◆ Exercise:
Reproduce, exactly and in full, the lines from the one with "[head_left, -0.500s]" through the one with "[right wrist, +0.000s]" in the data below; drop pictures.

** Opening Dataset content block **

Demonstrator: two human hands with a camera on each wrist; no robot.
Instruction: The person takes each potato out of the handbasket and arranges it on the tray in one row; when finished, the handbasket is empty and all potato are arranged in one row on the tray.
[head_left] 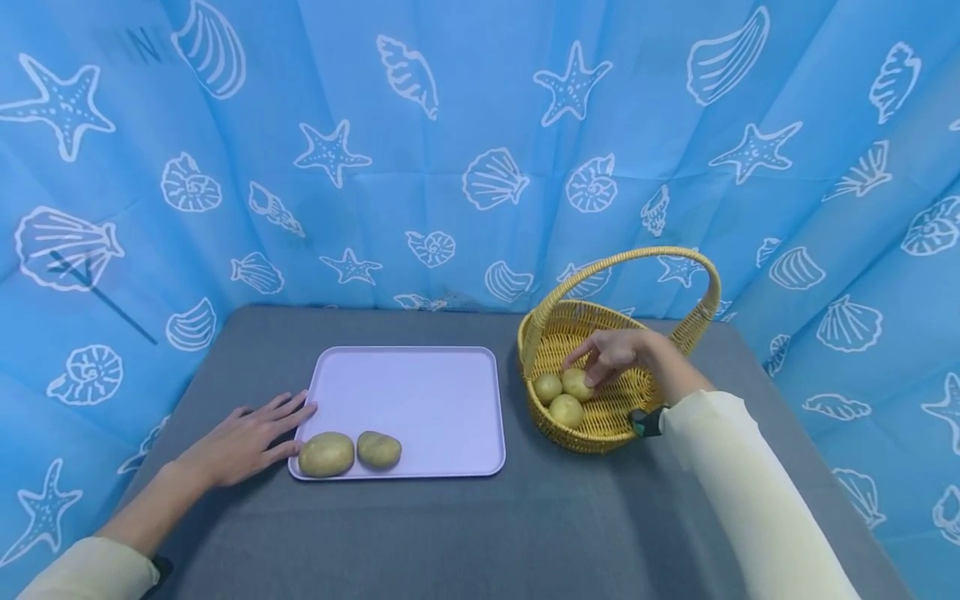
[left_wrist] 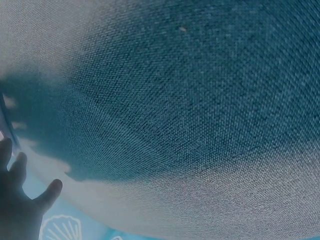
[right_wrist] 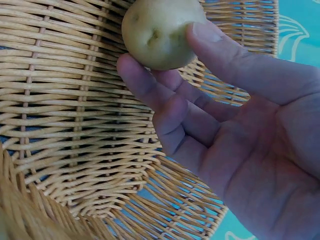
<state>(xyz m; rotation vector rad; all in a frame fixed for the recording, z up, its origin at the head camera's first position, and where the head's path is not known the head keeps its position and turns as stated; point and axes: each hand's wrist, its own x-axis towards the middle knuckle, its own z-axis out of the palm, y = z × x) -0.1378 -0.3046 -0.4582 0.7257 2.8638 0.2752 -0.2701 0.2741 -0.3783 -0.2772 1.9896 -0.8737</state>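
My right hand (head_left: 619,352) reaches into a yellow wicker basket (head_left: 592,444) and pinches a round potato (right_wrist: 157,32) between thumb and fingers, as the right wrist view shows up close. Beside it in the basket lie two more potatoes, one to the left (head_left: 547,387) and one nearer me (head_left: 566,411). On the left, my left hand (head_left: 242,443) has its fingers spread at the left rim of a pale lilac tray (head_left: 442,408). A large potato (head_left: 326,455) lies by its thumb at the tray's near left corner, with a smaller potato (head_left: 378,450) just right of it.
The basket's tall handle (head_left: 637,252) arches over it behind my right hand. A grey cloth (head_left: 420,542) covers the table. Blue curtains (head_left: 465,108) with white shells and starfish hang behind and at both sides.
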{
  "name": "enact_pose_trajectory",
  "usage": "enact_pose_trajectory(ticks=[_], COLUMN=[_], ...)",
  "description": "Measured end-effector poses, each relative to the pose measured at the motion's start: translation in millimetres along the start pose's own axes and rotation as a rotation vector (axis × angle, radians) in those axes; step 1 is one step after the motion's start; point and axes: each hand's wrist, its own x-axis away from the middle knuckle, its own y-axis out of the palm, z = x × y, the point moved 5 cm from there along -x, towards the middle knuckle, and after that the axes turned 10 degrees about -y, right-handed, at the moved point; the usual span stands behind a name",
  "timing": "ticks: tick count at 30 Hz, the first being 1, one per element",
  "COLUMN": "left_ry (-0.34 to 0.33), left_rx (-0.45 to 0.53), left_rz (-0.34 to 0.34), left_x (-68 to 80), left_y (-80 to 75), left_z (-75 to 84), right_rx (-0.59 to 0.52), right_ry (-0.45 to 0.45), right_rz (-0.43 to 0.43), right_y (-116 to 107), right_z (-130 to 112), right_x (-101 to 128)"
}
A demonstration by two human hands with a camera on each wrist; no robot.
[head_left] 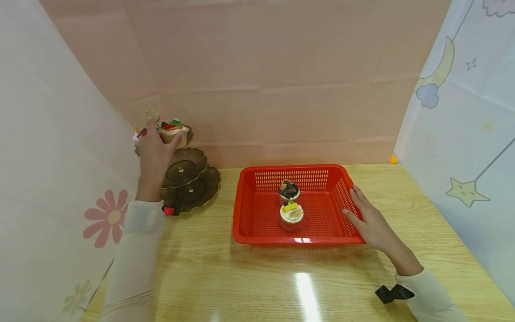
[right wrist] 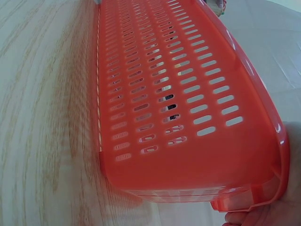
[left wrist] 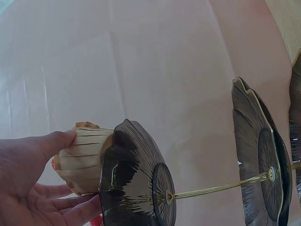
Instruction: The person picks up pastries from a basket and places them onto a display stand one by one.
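Observation:
My left hand (head_left: 154, 147) reaches up to the top tier of a dark three-tier stand (head_left: 189, 183) at the back left. It grips a cupcake (head_left: 174, 129) with red and green topping that sits on the top plate (left wrist: 136, 183). In the left wrist view the thumb (left wrist: 51, 143) lies on one side of the pleated cup (left wrist: 82, 157) and the fingers curl under the other. My right hand (head_left: 368, 219) rests with straight fingers against the right wall of a red basket (head_left: 297, 170). Inside it stand a chocolate-topped cupcake (head_left: 289, 191) and a yellow-topped one (head_left: 291, 212).
The wooden table (head_left: 209, 268) is boxed in by a pink paper backdrop (head_left: 281, 89) and patterned white sheets at both sides (head_left: 462, 134). The stand's two lower plates (left wrist: 261, 160) carry nothing. The basket's slotted wall (right wrist: 188, 94) fills the right wrist view.

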Motion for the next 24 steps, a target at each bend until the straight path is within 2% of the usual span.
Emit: enact_pose_trajectory(ticks=[9,16,24], left_ry=[0.031,0.026,0.026], left_rx=[0.016,0.040,0.025], left_rz=[0.062,0.105,0.124], left_x=[-0.4,-1.8,1.4], left_y=[3.0,4.9,6.3], left_z=[1.5,-0.2,-1.4], right_rx=[0.004,0.000,0.002], right_ry=[-0.001,-0.002,0.001], right_rz=[0.007,0.007,0.007], right_y=[-1.1,-1.6,-1.9], right_z=[-1.0,-2.6,-3.6], right_x=[1.1,1.4,2.1])
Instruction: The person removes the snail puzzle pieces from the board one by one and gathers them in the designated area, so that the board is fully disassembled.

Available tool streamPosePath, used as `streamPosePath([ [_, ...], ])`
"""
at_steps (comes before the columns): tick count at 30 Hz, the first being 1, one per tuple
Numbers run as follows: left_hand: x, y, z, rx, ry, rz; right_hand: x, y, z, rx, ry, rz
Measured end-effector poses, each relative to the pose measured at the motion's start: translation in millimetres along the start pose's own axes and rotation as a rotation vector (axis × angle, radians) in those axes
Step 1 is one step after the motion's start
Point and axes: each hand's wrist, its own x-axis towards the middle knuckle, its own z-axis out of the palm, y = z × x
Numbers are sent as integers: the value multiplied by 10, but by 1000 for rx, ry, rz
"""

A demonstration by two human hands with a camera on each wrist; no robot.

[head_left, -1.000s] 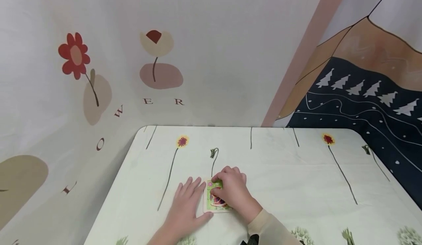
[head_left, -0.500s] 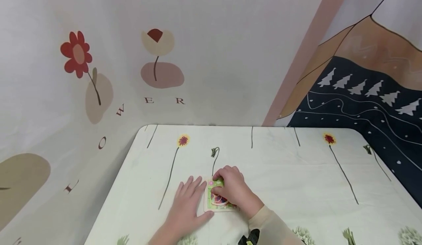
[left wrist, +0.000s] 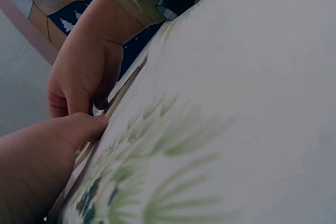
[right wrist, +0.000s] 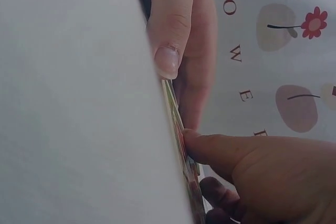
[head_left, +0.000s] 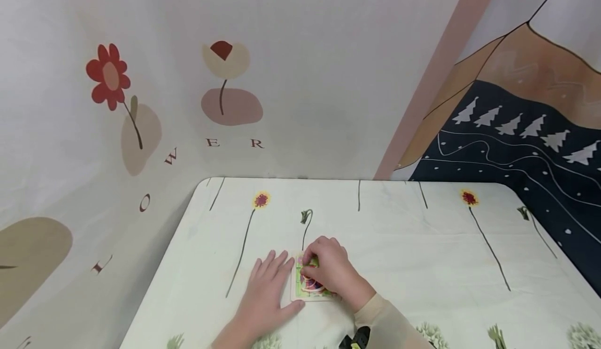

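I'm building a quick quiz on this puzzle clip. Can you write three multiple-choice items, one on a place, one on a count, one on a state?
1. Where does the puzzle board lie?
A. on the table, near its front edge
B. against the wall
C. on the floor

2. How many hands touch it?
A. none
B. one
C. two

3. How does the left hand lie?
A. clenched in a fist
B. flat, fingers straight, beside the board's left edge
C. lifted off the table

Answers:
1 A, the board lies flat on the flowered table.
2 C, the right hand covers it and the left meets its edge.
3 B, the head view shows straight fingers on the cloth.
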Motion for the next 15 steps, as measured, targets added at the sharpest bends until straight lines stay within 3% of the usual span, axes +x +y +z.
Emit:
streamPosePath([
  [15, -6, 1, -2, -3, -6, -4, 5, -2, -5, 2, -24, 16],
])
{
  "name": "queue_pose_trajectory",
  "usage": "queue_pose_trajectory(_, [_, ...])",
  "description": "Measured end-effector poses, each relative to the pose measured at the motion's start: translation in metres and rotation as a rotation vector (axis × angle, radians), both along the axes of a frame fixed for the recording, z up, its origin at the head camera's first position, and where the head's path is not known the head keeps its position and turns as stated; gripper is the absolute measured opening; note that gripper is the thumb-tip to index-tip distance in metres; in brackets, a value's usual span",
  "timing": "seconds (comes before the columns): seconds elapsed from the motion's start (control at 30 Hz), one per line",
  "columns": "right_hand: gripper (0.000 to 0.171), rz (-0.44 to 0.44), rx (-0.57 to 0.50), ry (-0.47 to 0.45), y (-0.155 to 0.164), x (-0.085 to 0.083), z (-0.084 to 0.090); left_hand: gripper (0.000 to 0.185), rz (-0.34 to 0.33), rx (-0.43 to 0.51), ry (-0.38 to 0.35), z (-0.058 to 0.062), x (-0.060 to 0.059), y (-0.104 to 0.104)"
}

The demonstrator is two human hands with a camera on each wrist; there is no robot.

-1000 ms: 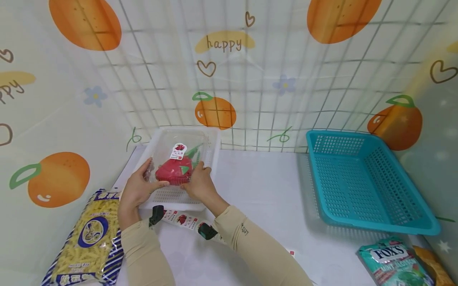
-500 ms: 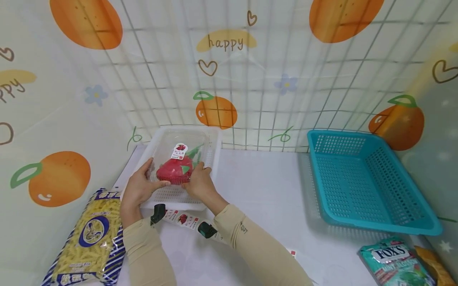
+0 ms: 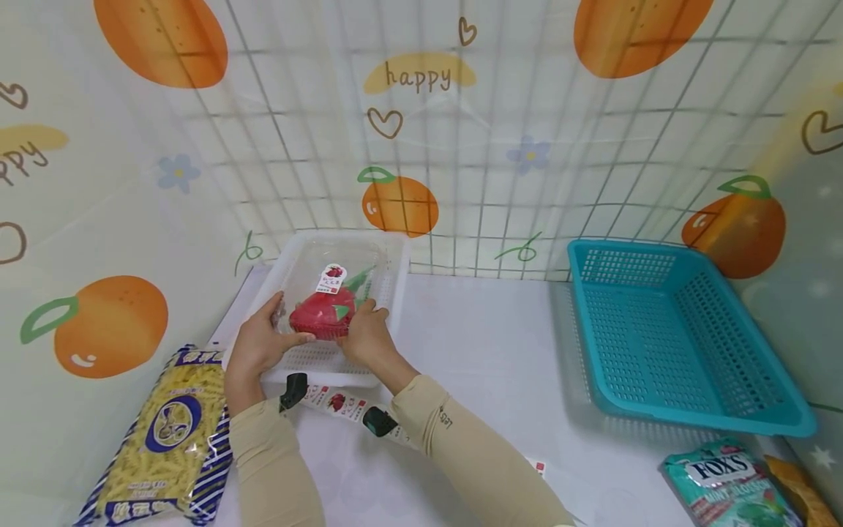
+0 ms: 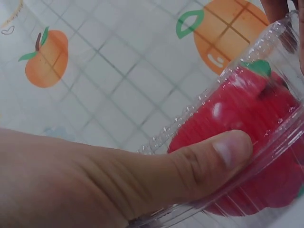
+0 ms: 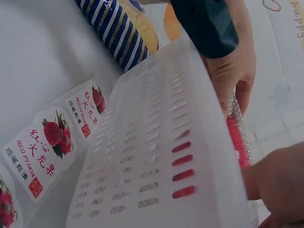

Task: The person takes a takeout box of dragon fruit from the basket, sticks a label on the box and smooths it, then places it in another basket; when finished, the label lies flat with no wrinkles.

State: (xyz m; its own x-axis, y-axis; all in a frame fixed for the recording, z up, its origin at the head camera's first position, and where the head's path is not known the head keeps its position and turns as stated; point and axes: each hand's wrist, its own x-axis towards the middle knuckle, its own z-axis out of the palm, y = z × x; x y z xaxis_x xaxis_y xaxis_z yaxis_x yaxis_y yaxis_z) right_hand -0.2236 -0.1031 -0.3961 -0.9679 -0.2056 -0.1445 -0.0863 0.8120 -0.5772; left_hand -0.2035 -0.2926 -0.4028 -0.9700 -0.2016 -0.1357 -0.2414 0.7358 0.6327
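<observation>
A clear plastic clamshell box (image 3: 301, 272) with a red dragon fruit (image 3: 316, 315) inside sits in the white basket (image 3: 398, 256). A white label (image 3: 331, 279) printed with a dragon fruit is stuck on its lid. My left hand (image 3: 260, 344) grips the box's left side, and in the left wrist view its thumb (image 4: 209, 159) lies across the front rim. At the opposite side my right hand (image 3: 369, 333) holds the near right corner, fingers curled. In the right wrist view the basket's slotted wall hides the lower part of the box.
A strip of dragon fruit labels (image 3: 336, 402) lies in front of the white basket. To the left is a bag of pasta (image 3: 165, 439). A turquoise basket (image 3: 685, 410) stands at the right, with a green FOX'S candy bag (image 3: 731, 487) nearer. A patterned curtain (image 3: 461, 176) backs the table.
Both hands keep hold of the box, which stays in the white basket. The head view drifts very slightly; nothing else visibly moves.
</observation>
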Motion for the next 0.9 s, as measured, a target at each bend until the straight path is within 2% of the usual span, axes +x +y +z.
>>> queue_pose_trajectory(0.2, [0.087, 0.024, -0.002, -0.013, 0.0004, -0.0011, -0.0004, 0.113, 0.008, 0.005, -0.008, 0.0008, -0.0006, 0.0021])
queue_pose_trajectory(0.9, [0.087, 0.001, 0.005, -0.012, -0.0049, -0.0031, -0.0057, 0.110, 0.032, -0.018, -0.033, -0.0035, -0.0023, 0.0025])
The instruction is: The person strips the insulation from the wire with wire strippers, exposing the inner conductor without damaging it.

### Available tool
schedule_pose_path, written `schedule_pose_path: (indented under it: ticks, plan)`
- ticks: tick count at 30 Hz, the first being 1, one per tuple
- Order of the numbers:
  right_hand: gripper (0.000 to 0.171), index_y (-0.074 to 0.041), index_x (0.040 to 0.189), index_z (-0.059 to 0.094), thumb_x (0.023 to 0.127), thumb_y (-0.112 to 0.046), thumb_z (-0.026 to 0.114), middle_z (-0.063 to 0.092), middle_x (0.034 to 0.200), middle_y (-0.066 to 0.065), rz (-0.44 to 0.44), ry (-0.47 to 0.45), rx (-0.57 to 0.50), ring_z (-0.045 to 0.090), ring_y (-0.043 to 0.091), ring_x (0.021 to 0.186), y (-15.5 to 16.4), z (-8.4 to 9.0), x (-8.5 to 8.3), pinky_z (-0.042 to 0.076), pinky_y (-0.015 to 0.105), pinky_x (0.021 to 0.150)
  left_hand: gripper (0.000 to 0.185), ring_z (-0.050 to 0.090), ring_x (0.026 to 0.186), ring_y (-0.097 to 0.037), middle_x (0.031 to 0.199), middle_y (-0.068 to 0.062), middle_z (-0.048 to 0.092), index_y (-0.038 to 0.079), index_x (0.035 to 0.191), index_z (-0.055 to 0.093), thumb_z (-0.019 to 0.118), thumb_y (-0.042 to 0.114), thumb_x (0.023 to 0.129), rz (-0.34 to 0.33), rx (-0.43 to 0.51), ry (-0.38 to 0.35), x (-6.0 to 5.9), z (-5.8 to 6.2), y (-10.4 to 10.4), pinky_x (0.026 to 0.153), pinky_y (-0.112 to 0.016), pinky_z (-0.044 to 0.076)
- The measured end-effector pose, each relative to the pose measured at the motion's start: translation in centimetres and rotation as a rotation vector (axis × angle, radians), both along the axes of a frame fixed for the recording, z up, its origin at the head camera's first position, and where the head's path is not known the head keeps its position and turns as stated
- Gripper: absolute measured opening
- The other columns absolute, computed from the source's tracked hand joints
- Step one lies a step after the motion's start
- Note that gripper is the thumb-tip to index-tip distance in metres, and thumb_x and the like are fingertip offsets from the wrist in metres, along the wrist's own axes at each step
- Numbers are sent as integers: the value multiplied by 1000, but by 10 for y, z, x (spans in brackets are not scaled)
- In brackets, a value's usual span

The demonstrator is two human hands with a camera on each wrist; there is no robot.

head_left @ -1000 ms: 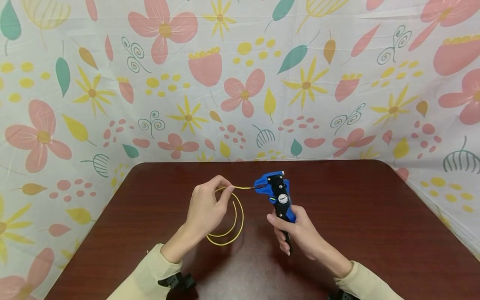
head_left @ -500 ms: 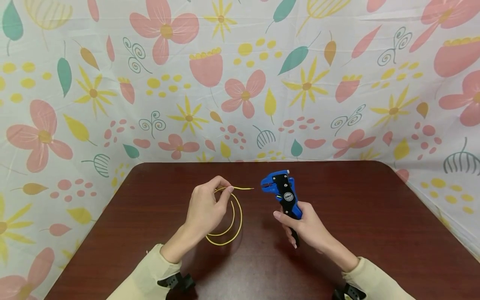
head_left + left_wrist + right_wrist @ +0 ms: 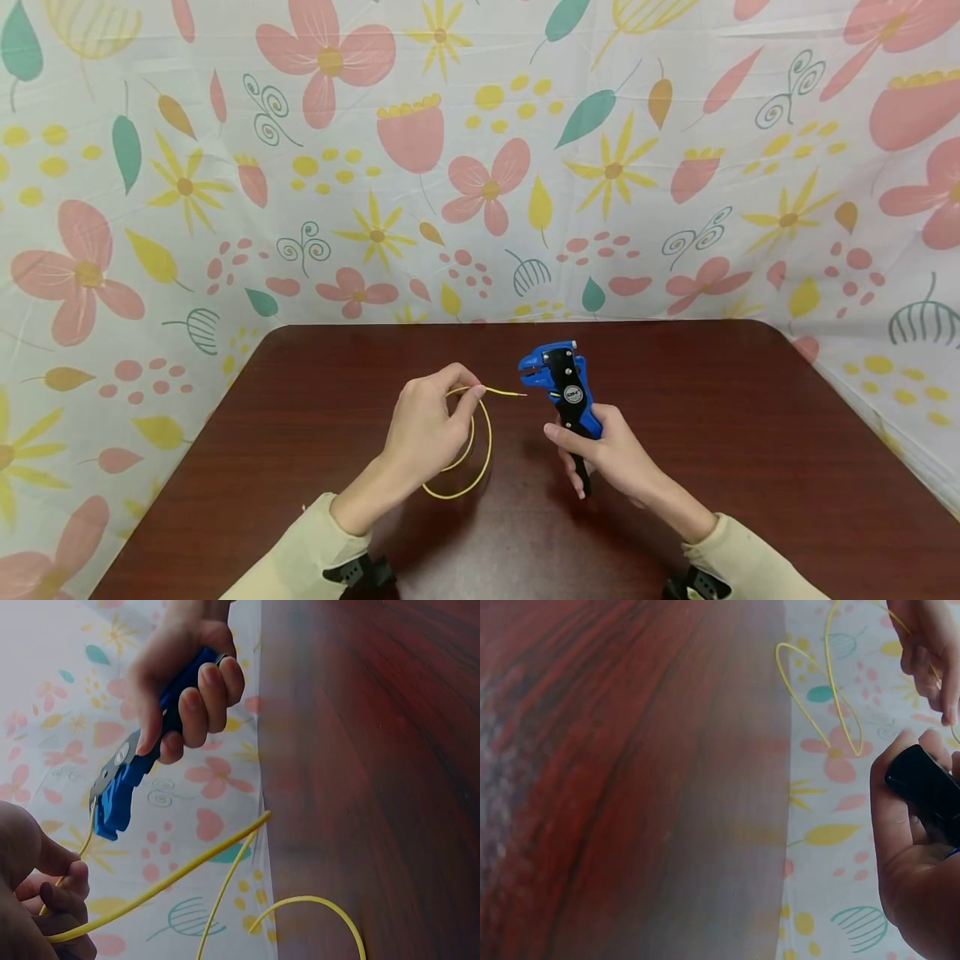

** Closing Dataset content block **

◆ Task output:
[head_left, -0.500s] 
[left wrist, +0.000s] 
[right wrist, +0.000s] 

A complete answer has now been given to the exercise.